*TASK TO COMPLETE*:
Could you restate the data below word for word, without its pictures?
----- INFORMATION SUPPLIED -----
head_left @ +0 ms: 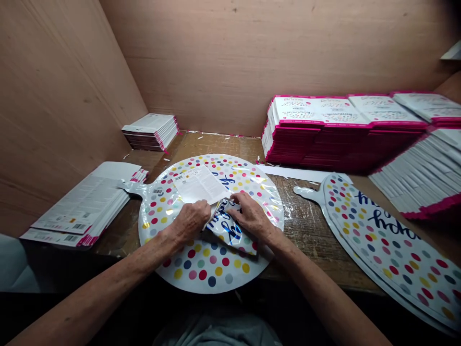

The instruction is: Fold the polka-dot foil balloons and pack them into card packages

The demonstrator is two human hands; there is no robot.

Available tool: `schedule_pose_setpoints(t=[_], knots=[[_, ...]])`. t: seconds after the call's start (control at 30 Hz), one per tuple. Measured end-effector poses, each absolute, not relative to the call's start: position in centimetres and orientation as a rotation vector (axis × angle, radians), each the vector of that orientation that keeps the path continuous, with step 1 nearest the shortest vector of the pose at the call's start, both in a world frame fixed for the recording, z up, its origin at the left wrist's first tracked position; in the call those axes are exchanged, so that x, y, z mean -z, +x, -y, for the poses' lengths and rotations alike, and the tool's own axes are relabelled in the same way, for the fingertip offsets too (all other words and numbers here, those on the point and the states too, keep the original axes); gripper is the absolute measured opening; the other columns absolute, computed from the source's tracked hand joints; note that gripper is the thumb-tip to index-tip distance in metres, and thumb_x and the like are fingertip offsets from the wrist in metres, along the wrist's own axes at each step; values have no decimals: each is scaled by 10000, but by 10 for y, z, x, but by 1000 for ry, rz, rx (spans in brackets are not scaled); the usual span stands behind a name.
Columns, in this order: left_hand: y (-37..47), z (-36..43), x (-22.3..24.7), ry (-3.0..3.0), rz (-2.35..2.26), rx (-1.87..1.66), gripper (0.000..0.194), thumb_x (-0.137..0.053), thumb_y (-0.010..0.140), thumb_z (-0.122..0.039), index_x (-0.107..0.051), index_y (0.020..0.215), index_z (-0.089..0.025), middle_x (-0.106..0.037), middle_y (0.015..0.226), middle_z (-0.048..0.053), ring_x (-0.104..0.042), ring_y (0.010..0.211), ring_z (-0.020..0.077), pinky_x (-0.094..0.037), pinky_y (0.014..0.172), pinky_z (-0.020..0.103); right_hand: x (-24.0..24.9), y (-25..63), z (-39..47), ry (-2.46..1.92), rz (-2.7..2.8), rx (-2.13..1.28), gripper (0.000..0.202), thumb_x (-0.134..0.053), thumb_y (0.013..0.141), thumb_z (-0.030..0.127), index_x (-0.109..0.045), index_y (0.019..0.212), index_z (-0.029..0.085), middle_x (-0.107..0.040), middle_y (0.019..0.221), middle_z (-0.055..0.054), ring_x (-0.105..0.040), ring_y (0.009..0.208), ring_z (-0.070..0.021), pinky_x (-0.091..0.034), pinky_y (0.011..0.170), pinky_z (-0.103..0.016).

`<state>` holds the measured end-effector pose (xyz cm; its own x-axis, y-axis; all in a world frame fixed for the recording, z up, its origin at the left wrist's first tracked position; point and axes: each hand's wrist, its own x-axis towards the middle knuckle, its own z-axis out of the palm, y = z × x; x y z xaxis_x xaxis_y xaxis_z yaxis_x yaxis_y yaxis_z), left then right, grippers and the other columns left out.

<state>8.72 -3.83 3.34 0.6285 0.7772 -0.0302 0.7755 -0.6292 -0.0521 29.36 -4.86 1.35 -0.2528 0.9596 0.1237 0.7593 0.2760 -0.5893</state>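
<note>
Packet (pixel 199 185) and folded foil (pixel 232 235) over the balloon (pixel 212 271)
Over the balloon's middle, left hand (pixel 192 220) grips the packet's near edge; right hand (pixel 252 216), fingers narrowly parted, touches the foil, pinch unclear

L hand (pixel 192 218): fingertips out of sight behind its knuckles. R hand (pixel 252 216): some fingers hidden under its palm. Fine print on card (pixel 200 185) by the hands too tiny to read. Folded balloon (pixel 234 238), pt. covered by hands, hides some of flat balloon (pixel 219 271), which covers mid front edge of bench (pixel 300 226). Toward bench's R end, dotted balloons (pixel 389 250) & card packs (pixel 324 144) cut off by pic edge; packs' small print blurry.
</note>
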Motion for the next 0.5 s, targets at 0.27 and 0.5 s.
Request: schedule_pose_setpoints(t=[0.27, 0.5], knots=[[80, 40, -50, -2768, 1176, 93, 262, -359, 874, -5, -563, 781, -140, -597, 787, 86, -606, 668, 187, -453, 533, 257, -14, 278, 39, -1896, 2016, -451, 225, -588, 889, 381, -562, 992, 183, -577, 1007, -84, -562, 920, -222, -434, 779, -313], [83, 60, -45, -2562, 1515, 833, 214, -471, 942, -251, -594, 1084, -150, -673, 1116, 143, -645, 1083, 273, -549, 884, 392, -14, 283, 44, -1871, 1810, -333, 55, -505, 907, 262, -508, 912, 208, -606, 949, -68, -568, 858, -217, -418, 736, -308]])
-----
*EXERCISE ANSWER*:
head_left @ +0 ms: 

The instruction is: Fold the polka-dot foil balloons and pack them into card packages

The demonstrator is two human hands; there is no robot.

Available tool: `schedule_pose_setpoints(t=[_], knots=[[_, ...]])`. t: seconds after the call's start (control at 30 Hz), one per tuple. Measured end-effector poses, each absolute, not relative to the call's start: position in centimetres and orientation as a rotation vector (axis × angle, radians), each the vector of that orientation that keeps the path continuous, with step 1 nearest the shortest vector of the pose at the call's start, both in a world frame fixed for the recording, z up, its origin at the left wrist's first tracked position; in the call those axes are exchanged, so that x, y, z mean -z, +x, -y, for the poses' lengths and rotations alike, and the tool's own axes are relabelled in the same way, for the fingertip offsets too (all other words and numbers here, those on the point and the states too, keep the original axes); gripper is the absolute measured opening; the other columns absolute, computed from the source's tracked hand joints; note that gripper is the thumb-tip to index-tip distance in metres, and thumb_x and the like are fingertip offsets from the wrist in metres, along the wrist's own axes at each step; values have no decimals: each is scaled by 10000, but by 10 for y, z, x, but by 1000 for ry, rz, rx (spans in brackets are not scaled); the usual span stands behind a name.
Columns, in this order: left_hand: y (-37..47), z (-36..43), x (-22.3..24.7), ry (-3.0..3.0), rz (-2.35..2.26), rx (-1.87..1.66), gripper (0.000..0.194), thumb_x (-0.137..0.053), thumb_y (-0.010..0.140), thumb_z (-0.122..0.039), index_x (-0.107..0.051), index_y (0.020..0.215), index_z (-0.089..0.025), middle_x (-0.106..0.037), middle_y (0.015..0.226), middle_z (-0.048..0.053), ring_x (-0.104..0.042), ring_y (0.010..0.211), ring_z (-0.020..0.077), pinky_x (-0.094..0.037), pinky_y (0.014..0.172), pinky_z (-0.020..0.103); right_hand: x (-24.0..24.9), y (-25..63), z (-39..47), ry (-2.46..1.92), rz (-2.7..2.8), rx (-2.13..1.28), gripper (0.000..0.202), thumb_x (-0.134..0.053), thumb_y (0.013..0.141), thumb_z (-0.030..0.127), index_x (-0.109..0.045), index_y (0.019..0.212), index_z (-0.029..0.085), middle_x (-0.107..0.040), middle_y (0.019..0.221), middle_z (-0.055..0.054), ring_x (-0.105..0.040), ring_y (0.009..0.208), ring_z (-0.070..0.021), pinky_x (-0.091..0.034), pinky_y (0.011..0.170), pinky_z (-0.103..0.016).

`<state>` holds the measured end-effector pose (xyz cm; its own x-axis, y-axis; all in a world frame fixed for the recording, z up, its origin at the left wrist's first tracked position; point and axes: each hand's wrist, its own x-axis towards the middle knuckle, its own z-axis out of the palm, y = z × x; x y z xaxis_x xaxis_y xaxis_z yaxis_x yaxis_y yaxis_z), left then right, grippers and the other columns left out.

<state>8.72 -3.83 3.34 0.6285 0.7772 -0.0302 0.7755 -0.6292 -0.0521 29.36 -4.86 1.35 -0.2528 0.9596 0.1237 0.7593 0.2760 -0.5893</state>
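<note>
Packet (pixel 199 185) and folded foil (pixel 232 235) over the balloon (pixel 212 271)
Over the balloon's middle, left hand (pixel 192 220) grips the packet's near edge; right hand (pixel 252 216), fingers narrowly parted, touches the foil, pinch unclear

L hand (pixel 192 218): fingertips out of sight behind its knuckles. R hand (pixel 252 216): some fingers hidden under its palm. Fine print on card (pixel 200 185) by the hands too tiny to read. Folded balloon (pixel 234 238), pt. covered by hands, hides some of flat balloon (pixel 219 271), which covers mid front edge of bench (pixel 300 226). Toward bench's R end, dotted balloons (pixel 389 250) & card packs (pixel 324 144) cut off by pic edge; packs' small print blurry.
</note>
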Motion for the next 0.5 s, targets at 0.27 and 0.5 s.
Request: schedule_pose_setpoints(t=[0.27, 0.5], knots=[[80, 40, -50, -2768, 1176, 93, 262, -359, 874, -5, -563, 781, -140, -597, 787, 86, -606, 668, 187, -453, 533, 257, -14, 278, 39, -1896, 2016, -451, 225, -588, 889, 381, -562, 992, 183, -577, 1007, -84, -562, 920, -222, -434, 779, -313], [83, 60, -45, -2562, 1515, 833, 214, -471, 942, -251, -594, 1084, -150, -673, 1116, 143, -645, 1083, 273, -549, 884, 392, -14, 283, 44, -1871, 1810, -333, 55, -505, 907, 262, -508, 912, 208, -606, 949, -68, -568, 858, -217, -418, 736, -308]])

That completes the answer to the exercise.